Categoría: poesía

  • Árbol

    Reconozco al árbol pálido
    entre todo el ruido verde,
    en la plenitud de noviembre frondoso.
            Árbol
    que
    es
    más
    un
    palo
    seco
    que
    adiestra
            infantes,
    imitando al sol congelado en lienzos,
        breve ensimismado;
        a sus hojas les da palabras,
        las cinco últimas, como símil,
    conjuntas, verdaderas  locuaces,
    susurraban -pero queriendo gritar-
    en los oídos del    v  i  e  n  t  o:

    que se joda la poesía.

  • SEIS (O post-poema)

    Hay días extraños. Días en los que, a pesar de la reproducción cinematográfica

    de lo habitual, es decir la rutina (ese esquema de vida que te planteas o te

    plantean distintos sistemas) se siente diferente, parecen alterados por algo.

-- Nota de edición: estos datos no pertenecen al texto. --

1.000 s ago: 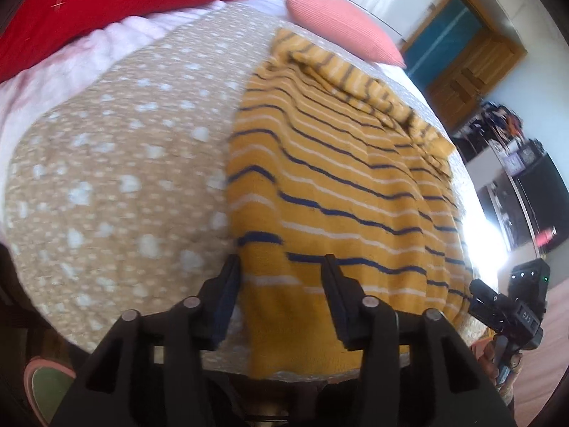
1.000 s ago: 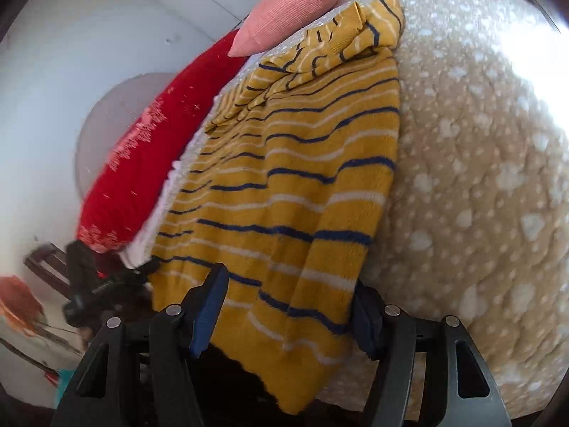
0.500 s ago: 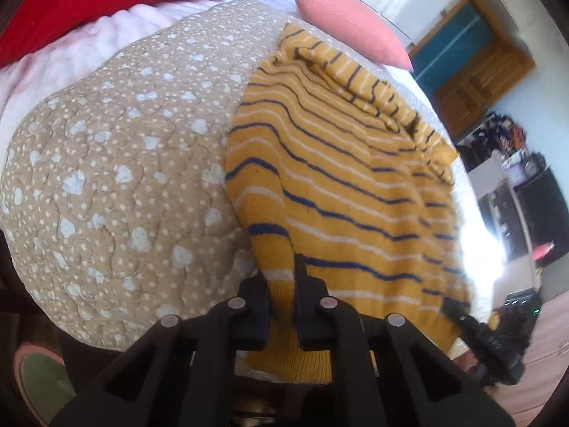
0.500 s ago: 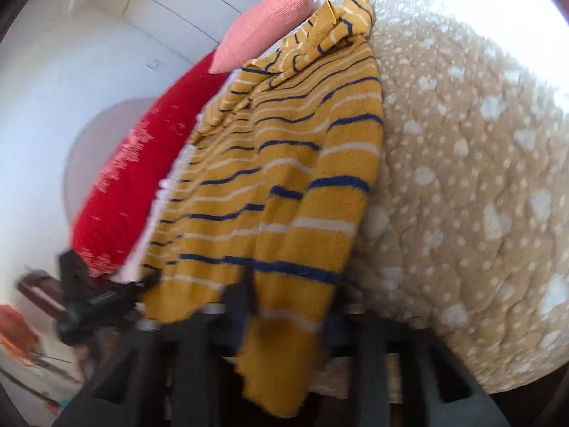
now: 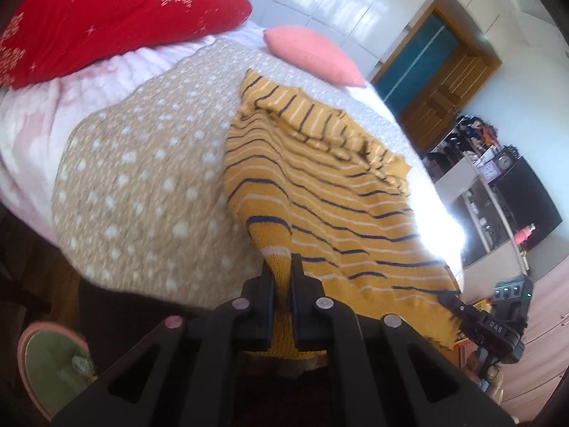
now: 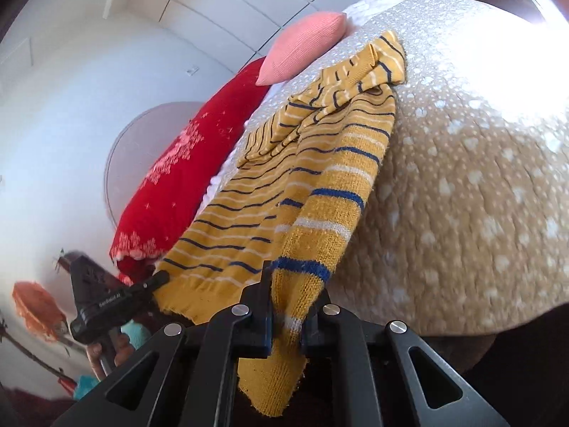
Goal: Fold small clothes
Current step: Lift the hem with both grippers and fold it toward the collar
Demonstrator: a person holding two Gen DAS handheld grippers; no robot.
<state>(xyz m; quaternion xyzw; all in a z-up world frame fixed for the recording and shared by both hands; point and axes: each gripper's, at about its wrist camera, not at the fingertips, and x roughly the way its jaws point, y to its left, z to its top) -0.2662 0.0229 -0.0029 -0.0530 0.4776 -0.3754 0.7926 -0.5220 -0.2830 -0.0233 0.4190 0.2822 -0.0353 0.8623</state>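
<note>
- the yellow striped sweater (image 5: 320, 195) lay on the bed's tan spotted quilt (image 5: 142, 178), with its hem hanging over the near edge of the bed and its neck end pointing toward the far edge, where the pink pillow (image 5: 313, 55) sat.
- i read its long axis as running from the near edge straight back across the bed, and the navy and white stripes ran across that axis.
- at the far end the knit was bunched and folded over itself, with a ribbed cuff (image 6: 359, 66) showing in my right view.
- my left gripper (image 5: 282, 281) was clamped on the hem corner nearer the red pillow (image 5: 106, 17), with the knit pinched between the pads and that corner pulled up into a ridge.
- my right gripper (image 6: 288, 306) had the opposite hem corner between its pads; its jaws were closing in on it, and a flap of yellow knit hung down below them.
- each gripper showed in the other's view at its own hem corner, so the two held the hem well apart.
- the red pillow lay along the bed's side edge, beyond the bare quilt beside the sweater.
</note>
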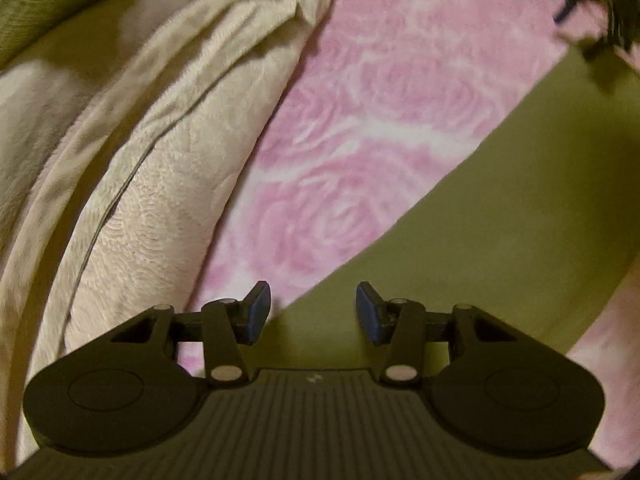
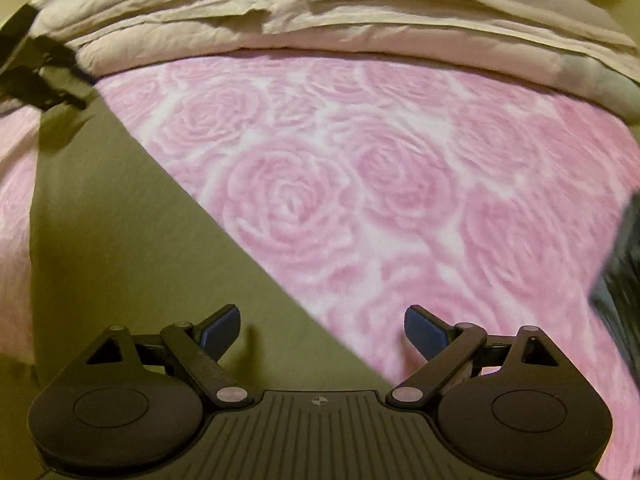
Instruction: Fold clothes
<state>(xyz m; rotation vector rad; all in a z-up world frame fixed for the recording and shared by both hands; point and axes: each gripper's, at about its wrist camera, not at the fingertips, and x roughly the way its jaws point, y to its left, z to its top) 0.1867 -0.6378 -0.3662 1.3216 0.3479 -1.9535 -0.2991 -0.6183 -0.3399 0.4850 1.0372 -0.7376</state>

    El despertador, el brazo cruzado para detenerlo y seguir durmiendo un ratito

    más.

    Salir de la cama con cierta pereza.

    Te pones los lentes, pasas por encima de mí, que soy un obstáculo hacia la

    puerta.

    Tu Cuartito. Mi cuartito. ¿Nuestro cuartito?

    Azúcar, diabetes, chocolate, robos (a grandes empresas transnacionales

    solamente, porque lo merecen).

    Te quitas las braguitas, o a veces ya las tienes quitadas desde el día anterior.

    Eso significa que también estoy desnudo.

    Coges la toalla, corres la puerta. Sales. Te duchas.

    Hay días extraños. Días en los que a pesar de la reproducción fotográfica de lo

    habitual, es decir la rutina, se sienten extraños, como si en cada detalle hubiera

    otra intención. Como si se hiciera lo habitual pero pensando de otra manera.

    ¿Qué piensas?

    Qué es de otra manera que el diminuto cúmulo de aire caliente que se mueve a

    diario, no ha logrado estremecerme esta mañana. O no ha logrado

    estremecerte y ya eres distinta.

    Hay días tan extraños, en los que además de realizarse todo como siempre,

    uno se siente ajeno.

    Y tú lejana.

    Alimentando lo ajeno, que es un pez globo de vidrio que engulle los pedazos de

    materia.

    Y se come la puerta corrediza y el ordenador, como tú le llamas. Las paredes

    de drywall. La mesita, las medicinas, la cama…

    y me caigo al piso, y se come el piso,

    y me voy de hocico a la calle y se come la calle,

    y me aferro al mundo, y se come el mundo y una estrella…

    la estrella que me amenaza con desaparecer, como si a mí me importara más

    ella que ella por sí misma, como si no le importara ser engullida por este pez

    globo.

    Y me queda el tiempo, y se come el tiempo, y se come el espacio, y se come lo

    que no es posible tragarse y en medio de ese acromatismo, de ese negro

    espanto

    te sigo viendo, o alucinando, ya no sé hasta dónde es real la realidad de la

    estadística, es relativo lo que percibo, pero si yo te veo estás, y para mí eso es

    suficiente, eso es mi realidad…

    Y estás tan lejana, cada vez más lejana que me es ajeno el universo.

    O al final le soy yo tan ajeno a todo, y todo sigue igual

    Eso no lo elijo.

    Hay días extraños donde un pez globo de vidrio se atraganta de todo lo que no

    nos pertenece. Y por eso no dejan de ser rutinarios y habituales. Y se come la

    gravedad y no es posible siquiera ser dueño de la caída final, porque se ha

    comido, incluso, los abismos.

    Abismos que antes fueron horrendos escondrijos de los fracasados, de los

    caídos,

    lugares propios donde estar en cuclillas lamentando; y que ahora…

    son entrañables, lindos sitiecitos donde caer –ahora- sería un lujo, o más que

    eso una compasión.

    Hay días tan extraños. Días que son iguales, rutinarios, habituales. Días

    extraños donde ocurre que desaparece todo, pero todo sigue siendo una

    reproducción cinematográfica de nosotros mismos.

    Tan lejanos, tan ajenos, tan nosotros.